Policy and regulatory developments
A few examples of recent policy, legal and regulatory measures relevant to business and human rights:
- National Action Plan (NAP): In September 2013 the UK launched the world's first NAP. In its NAP the UK government includes a number of actions to implement the UNGPs including in UK Government procurement, in the requirements of UKEF (UK Export Credit Agency) and in the agreements that facilitate investment overseas by UK or EU companies.
- Modern Slavery Act: The UK passed into law the Modern Slavery Act 2015 on 26 March 2015. The Act create new obligations to companies to disclose their efforts and to take action to end slavery including through specific anti-slavery risk management and due diligence of their supply chain.
- UK Companies Act Regulations 2013: Section 414C (7) (b) (iii) calls for quoted companies to prepare a strategic report which must include information on environmental matters, and social, community and human rights issues, “including information about any policies of the company in relation to those matters and the effectiveness of those policies.”

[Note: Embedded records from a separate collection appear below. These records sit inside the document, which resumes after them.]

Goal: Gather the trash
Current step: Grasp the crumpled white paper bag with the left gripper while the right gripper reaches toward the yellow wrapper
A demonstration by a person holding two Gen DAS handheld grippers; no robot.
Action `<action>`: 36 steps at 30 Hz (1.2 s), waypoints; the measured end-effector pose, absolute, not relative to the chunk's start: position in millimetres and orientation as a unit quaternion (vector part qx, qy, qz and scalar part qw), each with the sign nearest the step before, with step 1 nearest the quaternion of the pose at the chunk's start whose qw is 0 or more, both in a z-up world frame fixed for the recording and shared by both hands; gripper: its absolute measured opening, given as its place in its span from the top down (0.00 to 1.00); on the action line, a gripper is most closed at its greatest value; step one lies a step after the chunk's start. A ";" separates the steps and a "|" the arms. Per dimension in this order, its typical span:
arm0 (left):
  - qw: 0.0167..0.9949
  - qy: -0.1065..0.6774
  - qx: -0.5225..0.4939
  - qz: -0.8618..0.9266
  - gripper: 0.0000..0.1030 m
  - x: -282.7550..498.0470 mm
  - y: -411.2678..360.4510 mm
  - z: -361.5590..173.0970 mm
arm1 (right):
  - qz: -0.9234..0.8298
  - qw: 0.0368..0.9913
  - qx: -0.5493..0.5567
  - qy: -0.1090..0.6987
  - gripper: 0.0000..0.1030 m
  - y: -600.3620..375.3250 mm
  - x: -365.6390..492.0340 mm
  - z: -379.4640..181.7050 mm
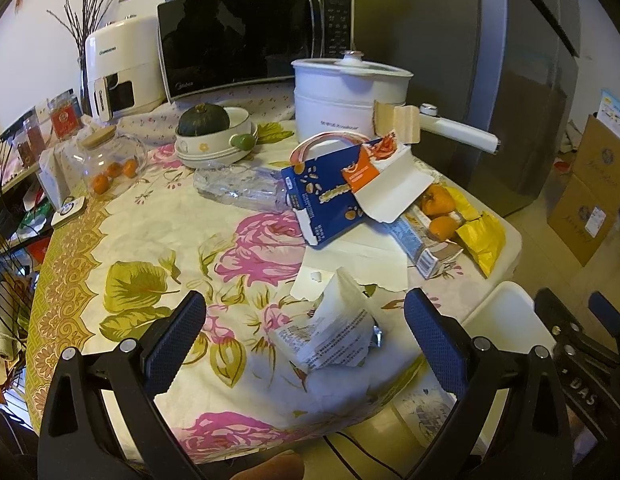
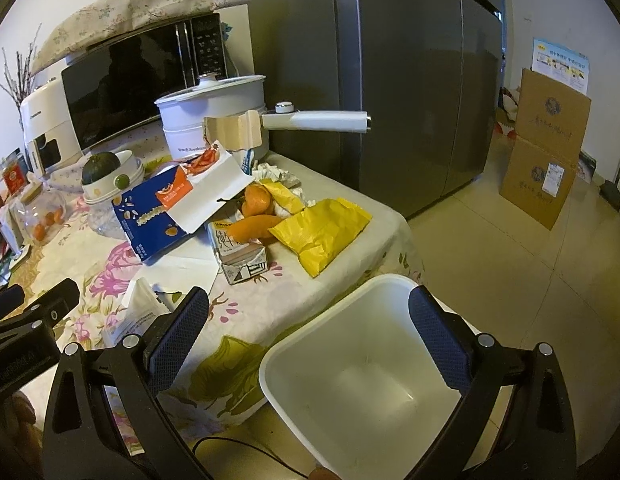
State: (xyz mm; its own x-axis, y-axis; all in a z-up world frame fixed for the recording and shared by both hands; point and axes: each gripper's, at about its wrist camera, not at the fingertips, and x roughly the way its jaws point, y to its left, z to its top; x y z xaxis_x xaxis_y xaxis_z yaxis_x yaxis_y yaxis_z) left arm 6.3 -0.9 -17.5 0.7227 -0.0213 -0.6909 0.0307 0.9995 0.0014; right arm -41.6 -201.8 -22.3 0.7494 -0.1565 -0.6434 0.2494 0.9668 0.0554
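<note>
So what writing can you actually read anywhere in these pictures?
"DAS": on the right gripper body, seen from the left wrist view.
"Midea", faint: black microwave oven.
Too blurred to read: white air fryer, white electric pot, blue snack box, milk carton, crumpled white wrapper.

We see a tall grey steel refrigerator (image 2: 390, 80) against the white wall (image 2: 550, 8), standing on a pale beige tiled floor (image 2: 490, 260). Two stacked brown cardboard boxes (image 2: 546, 148) stand near it. The bench (image 1: 150, 240) wears a flowered tablecloth under dim warm light.
</note>
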 end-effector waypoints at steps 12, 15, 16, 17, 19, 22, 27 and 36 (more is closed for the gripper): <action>0.853 0.517 -0.008 -0.071 0.06 73.3 14.5 -69.9 | -0.092 0.890 0.164 0.416 0.07 -230.8 -31.4 -43.1; 0.832 0.546 -0.018 -0.100 0.06 80.0 12.1 -83.6 | -0.087 0.880 0.182 0.429 0.07 -235.3 -30.4 -46.9; 0.825 0.553 -0.015 -0.112 0.06 81.8 9.4 -87.7 | -0.087 0.878 0.186 0.432 0.07 -236.5 -29.8 -47.9; 0.818 0.562 -0.004 -0.126 0.06 83.6 4.5 -93.0 | -0.087 0.875 0.191 0.436 0.07 -238.2 -29.3 -49.5; 0.813 0.568 0.018 -0.130 0.06 84.6 -2.4 -101.7 | -0.083 0.868 0.205 0.445 0.07 -241.7 -27.9 -53.4; 0.812 0.568 0.046 -0.128 0.06 85.1 -10.9 -112.2 | -0.080 0.861 0.218 0.453 0.07 -245.2 -26.7 -57.8; 0.820 0.554 0.054 -0.135 0.40 82.2 -14.8 -112.6 | -0.080 0.861 0.219 0.451 0.07 -246.6 -27.8 -57.2; 0.825 0.545 0.015 -0.150 0.69 81.9 -4.4 -95.0 | -0.075 0.863 0.217 0.451 0.07 -245.7 -26.0 -58.0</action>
State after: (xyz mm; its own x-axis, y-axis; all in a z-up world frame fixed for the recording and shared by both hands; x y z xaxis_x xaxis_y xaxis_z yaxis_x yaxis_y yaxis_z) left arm 81.9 -4.4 -95.0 0.3612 -0.2312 -0.9034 0.2641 0.9545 -0.1387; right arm -26.0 -245.7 -58.0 0.5822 0.0665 -0.8103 0.3248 0.8947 0.3067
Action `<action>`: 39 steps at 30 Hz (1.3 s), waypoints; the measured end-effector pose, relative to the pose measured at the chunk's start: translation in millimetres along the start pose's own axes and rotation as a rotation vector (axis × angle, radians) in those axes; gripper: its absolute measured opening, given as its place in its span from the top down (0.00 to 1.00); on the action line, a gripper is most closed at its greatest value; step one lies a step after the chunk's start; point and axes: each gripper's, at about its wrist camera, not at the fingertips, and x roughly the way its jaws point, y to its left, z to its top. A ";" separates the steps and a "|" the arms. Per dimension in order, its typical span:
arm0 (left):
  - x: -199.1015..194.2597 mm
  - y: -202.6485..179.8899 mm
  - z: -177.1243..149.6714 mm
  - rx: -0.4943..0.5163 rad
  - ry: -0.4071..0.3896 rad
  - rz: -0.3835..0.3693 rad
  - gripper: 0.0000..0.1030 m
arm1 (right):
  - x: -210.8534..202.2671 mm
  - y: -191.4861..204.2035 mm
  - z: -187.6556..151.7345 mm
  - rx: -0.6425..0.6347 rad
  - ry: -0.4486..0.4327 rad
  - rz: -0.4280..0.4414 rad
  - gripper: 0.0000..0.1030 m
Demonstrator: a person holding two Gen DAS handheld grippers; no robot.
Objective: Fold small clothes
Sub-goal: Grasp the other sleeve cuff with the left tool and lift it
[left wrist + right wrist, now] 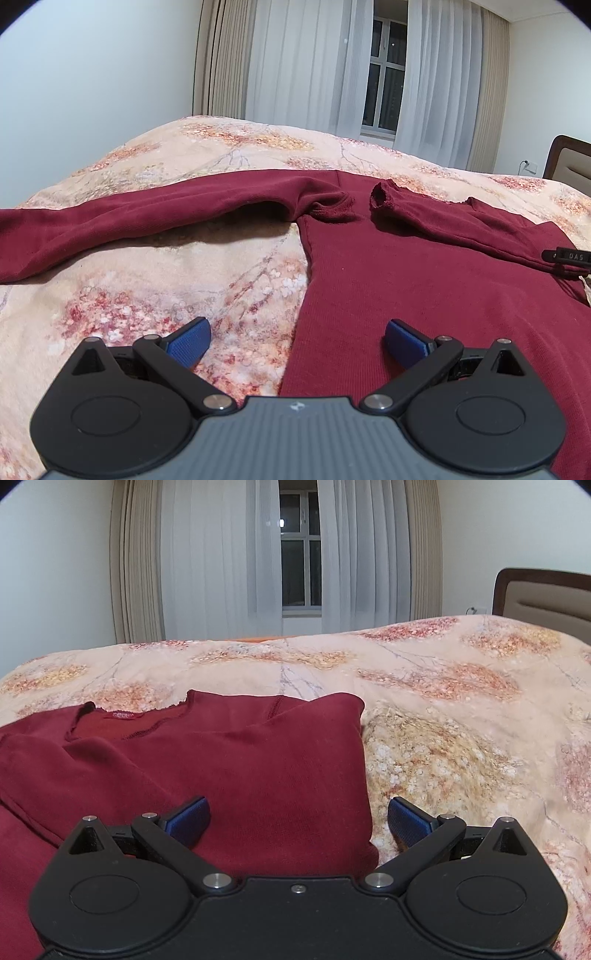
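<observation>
A dark red long-sleeved top (424,280) lies flat on the floral bedspread (155,280). Its left sleeve (122,218) stretches out to the left; the other sleeve (436,221) is folded across the body, cuff open toward the middle. My left gripper (297,341) hovers open above the top's left side edge, nothing between its blue pads. In the right wrist view the top (240,768) shows its neckline and label (122,715) at the left, its folded right edge running down the middle. My right gripper (299,821) stands wide open over that edge, holding nothing.
The bedspread (461,738) stretches bare to the right of the top. A padded headboard (546,594) stands at the far right. Curtains and a window (295,554) fill the far wall. A black tip of the other gripper (569,256) shows at the right edge of the left wrist view.
</observation>
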 end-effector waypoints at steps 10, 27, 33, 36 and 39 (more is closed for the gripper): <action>-15.4 35.5 25.0 -0.138 0.008 -0.036 0.00 | 1.3 -0.7 -6.1 0.000 -0.029 -0.001 0.00; 7.3 139.8 39.5 -0.922 -0.128 0.017 0.00 | 0.4 -1.2 -7.2 0.008 -0.035 0.003 0.00; 8.8 154.9 33.0 -1.134 -0.267 0.138 0.09 | 0.3 -1.3 -7.5 0.009 -0.036 0.004 0.00; 9.1 159.2 30.9 -1.155 -0.316 0.200 0.24 | 0.3 -1.2 -7.5 0.009 -0.036 0.004 0.00; 10.7 162.8 26.7 -1.160 -0.331 0.260 0.32 | 0.2 -1.4 -7.7 0.009 -0.036 0.004 0.00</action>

- EU directive on non-financial reporting: The EU adopted Directive 2014/95/EU on disclosure of non-financial and diversity information requiring large undertakings which are public-interest entities to disclose in their management report, information on policies, risks and outcomes as regards environmental, social and employee matters, respect for human rights, anticorruption and bribery issues, and diversity in their board of directors.
Normative standards and rules for access to financing
A few examples of shifts in normative standards and rules for accessing financing:
- The OECD Guidelines for Multinational Enterprises: The Guidelines were updated in 2011 to include a new chapter on Human Rights, which draws directly from the UNGPs and is in line with them requiring human rights due diligence. The Guidelines are implemented through National Contact Points, which accept complaints about company behaviour wherever they operate.
- The International Finance Corporation (IFC) Performance Standards: The IFC - the World Bank’s private lending arm - updated its Performance Standards in 2012. The Performance Standards are directed towards private sector clients, providing guidance on how to identify risks and impacts. These now explicitly recognise the corporate responsibility to respect human rights as defined in the UNGPs and point to the need to undertake due diligence to manage environmental, social and human rights risks for projects.
- The Equator Principles (EP): The EP is a risk management framework for ‘determining, assessing and managing environmental and social risk in projects’ and for providing ‘a minimum standard for due diligence to support responsible risk decision-making.’ 80 financial institutions have adopted the Principles, including large banks in the UK. In 2013 the EP were updated to specifically recognise due diligence as described in the UNGPs and to recognise both the financial institutions responsibilities towards human rights as well as the clients’
The corporate practices
A few examples of company commitments and their changes in practices:
- The Global Business Initiative: GBI is a group of 18 corporations actively working to embed human rights practices and to reflect these in their dealings with other businesses and in theirsupply chain. GBI companies include Coca Cola, ABB, Bechtel, BASF, GE, Motorola, Sime Darby, Shell and Novo Nordisk.
- Companies reporting on human rights issues: As part of the reporting requirements under US law, companies investing in Burma (beyond certain investment thresholds) must provide information on their human rights polices and processes including due diligence. Several companies have now filed their reports, which go beyond former disclosures on non-financial risks. Check herehere to see the reports.
- UNGPs Reporting Framework: Major international companies and financial institutions have expressed their commitment to use the recently launched UNGPs reporting framework which is the first comprehensive guidance for companies to report on how they respect human rights based on the UNGPs. These companies include Unilever, H&M, Ericsson, Nestlé, Newmont and ABN Amro..
- The Thun Group: Four leading international banks – Barclays, Credit Suisse, UBS and UniCredit – came together in May 2011 to create the Thun Group, an informal group to explore the implications of the UNGPs for the banking sector. The expected outcome is a practical application guide setting out the challenges and best practice examples of operationalizing the UNGPs in universal banks. BBVA, ING Bank NV and RBS Group have since then joined the group and a discussion paper was published in October 2013.